Нестройный хор возгласов пронёсся по пастве, словно каждый из них ощутил то, что чувствовала их глава.
— Ибо без даятельниц, — выкрикивала молодая женщина хриплым от страсти голосом, постоянно срывающимся от вожделения, — они ничего не могут взять! — Её ладони крепко сжали плечи юноши, а бёдра с силой обхватили его ягодицы. Фира медленно приподнялась, а потом стремительно опустилась, широко раскрыв глаза. Капельки слёз стекали из них, смешиваясь с краской, кровью и пoтом. — Ибо без рабов не бывает хозяев! — Юноша поймал ртом её твёрдый сосок, сжав его губами, вызывая у женщины сладкие судороги. — Ибо мы — вино, которое они пьют, хлеб, который они едят, одежда, которую они марают, стены, которые они
Она чувствовала его: он был её средоточием, а она его окрестностями — боль, полная удовольствий, истома в окружении огня.
Пальцы парня с силой сжались на её боках — оставляя любовные отметины. Его губы жадно гуляли по нежной, белой коже. Внутри его тела зарождался рык зверя, который взял то, что принадлежит ему по праву.
Толпа перед ними колыхалась и билась — бурлящий котёл жадных лиц и поднятых к верху рук.
— Мы должны поддерживать огонь! — стонала и бушевала Фира. — Мы должны раздувать его! — спина женщины изогнулась, будто подстраиваясь под своего партнёра. Не отдавая себе отчёта, она обхватила его голову прижимая к себе, подставляя шею под глубокие, сильные поцелуи. — Мы должны научить тех, кто даёт, что значит брать!
Смазка стекала целыми потоками, позволяя двум телам продолжать исступленно, до беспамятства, до звериного воя, отдаваться своей страсти.

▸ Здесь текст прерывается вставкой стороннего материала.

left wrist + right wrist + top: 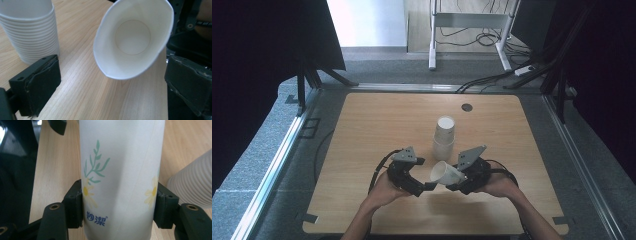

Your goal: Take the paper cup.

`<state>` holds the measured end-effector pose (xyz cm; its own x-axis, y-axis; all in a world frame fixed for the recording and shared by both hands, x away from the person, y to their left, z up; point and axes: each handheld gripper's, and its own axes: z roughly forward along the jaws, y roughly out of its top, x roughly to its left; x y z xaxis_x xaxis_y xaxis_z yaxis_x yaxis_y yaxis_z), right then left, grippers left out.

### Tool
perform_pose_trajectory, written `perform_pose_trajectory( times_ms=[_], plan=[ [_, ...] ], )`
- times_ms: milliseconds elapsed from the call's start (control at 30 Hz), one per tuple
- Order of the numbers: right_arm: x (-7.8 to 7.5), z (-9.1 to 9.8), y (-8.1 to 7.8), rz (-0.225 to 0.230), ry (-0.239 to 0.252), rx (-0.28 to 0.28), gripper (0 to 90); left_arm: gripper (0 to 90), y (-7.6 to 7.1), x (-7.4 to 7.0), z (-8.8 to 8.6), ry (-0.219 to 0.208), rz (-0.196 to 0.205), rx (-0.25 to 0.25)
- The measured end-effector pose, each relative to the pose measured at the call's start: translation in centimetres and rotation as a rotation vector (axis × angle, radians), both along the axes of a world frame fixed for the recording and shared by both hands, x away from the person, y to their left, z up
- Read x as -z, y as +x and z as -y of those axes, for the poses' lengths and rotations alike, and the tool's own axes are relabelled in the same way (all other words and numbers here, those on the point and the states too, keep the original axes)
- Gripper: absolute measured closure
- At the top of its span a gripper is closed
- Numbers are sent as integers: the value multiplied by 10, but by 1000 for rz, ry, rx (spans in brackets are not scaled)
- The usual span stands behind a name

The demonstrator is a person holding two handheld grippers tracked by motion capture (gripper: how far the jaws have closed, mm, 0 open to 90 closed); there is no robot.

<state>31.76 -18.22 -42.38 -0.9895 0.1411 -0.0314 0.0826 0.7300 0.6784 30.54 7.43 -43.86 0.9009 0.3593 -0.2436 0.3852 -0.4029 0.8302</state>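
Observation:
A single white paper cup (445,173) with a printed flower and blue lettering (120,182) lies sideways above the table. My right gripper (455,181) (120,205) is shut on its wall, and the cup's mouth (133,37) is squeezed into an oval. That mouth faces my left gripper (426,185) (112,87), which stands open. Its two black pads (37,85) sit well apart, just below and in front of the rim without touching it. A tall stack of nested white paper cups (444,136) (30,32) (192,185) stands upright on the table just beyond both grippers.
The wooden table (362,125) has a dark round grommet (467,107) near its far edge. Beyond it are a white desk frame (469,20) and floor cables (492,77). Dark screens stand at both sides.

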Motion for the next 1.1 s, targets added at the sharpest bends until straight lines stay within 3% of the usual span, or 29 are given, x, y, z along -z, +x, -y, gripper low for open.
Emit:
perform_pose_trajectory(
  times_ms=[200, 467, 633, 867, 1100],
  plan=[
    [10, 8, -2, -6, 98, 26, 381, 38, 1, 2, 4, -28, -8, 21],
    [27, 6, -6, -15, 163, 17, 381, 81, 2, 8, 10, -37, -9, 50],
    [34, 4, -7, -18, 181, 2, 381, 132, 4, 10, 11, -74, -26, 73],
    [36, 1, -8, -20, 200, -23, 379, 180, 4, 11, 14, -91, -34, 90],
    [39, 2, -5, -40, 206, -19, 364, 308, 2, 9, 17, -70, -1, 91]
  ],
)
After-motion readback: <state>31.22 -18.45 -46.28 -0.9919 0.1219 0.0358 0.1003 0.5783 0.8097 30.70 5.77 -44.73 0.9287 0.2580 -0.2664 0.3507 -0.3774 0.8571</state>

— Есть нож, который режет, — хрипела женщина, едва находя в себе силы, чтобы говорить, — и есть море, которое топит. — Ладони парня обхватили её ягодицы, сминая и ещё сильнее раздвигая их в стороны. — Мы всегда были морем. Но теперь… — чуть ниже живота Фиры начал разгораться уголёк, постепенно набирая силы, отчего женщина лишь ускорилась, уже почти не контролируя себя. — Теперь к нам явился сын пророчества, и теперь мы — и то, и другое! На морях наших они пойдут ко дну! На нож наш они должны пасть!
Она сжала его пылающий стержень, обхватила его стенками своего влагалища, а потом впилась в губы юноши горячим поцелуем, ощущая, как он начал выплёскивать в неё целый поток семени, отчего Фиру сотрясла дрожь удовольствия, волна, которая смела последние рамки её сознания.
Тела так плотно прижались друг к другу, словно желали стать одним целым. Женщина изо всех сил сжала пальцы, до крови царапая кожу парня. Её ноги напряглись, сгибаясь в коленях, а рот беззвучно открылся, не в силах даже хрипеть.
Но вот, сила покинула их, мышцы расслабились, что у юноши, что у Фиры. Тело женщины враз обрело лёгкость, мягкость, плавность и воздушность. Парень нежно провёл ладонью по её насквозь мокрой спине, она в последний раз влажно обхватила губами его мочку уха.
В следующий миг Фира поднялась на подрагивающих ногах. Пошатываясь, она встала перед людьми, которые с безумными лицами обступали Святую мать, образуя круг, после чего подались вперёд и упали на колени, вжавшись руками во влажный пол.
Фира, вымотанная и измученная, покрытая отпечатками сильных мужских пальцев, которые уже начали превращаться в синяки, блаженно улыбалась. Теперь красная кровь, которая текла из неё, смешивалась с белым.
Она стала вместилище. Священным кубком. Сосудом, наполненный влагой, благочестивее которой нет ничего во всём мире.
И тут каждый из них услышал треск. Но не камня их святилища, не статуи их богини, и даже не прочного стула, который пережил весь процесс ритуала. Нет, то был треск чего-то незримого и бесконечно далёкого. Треск барьера, который скрывал и прятал.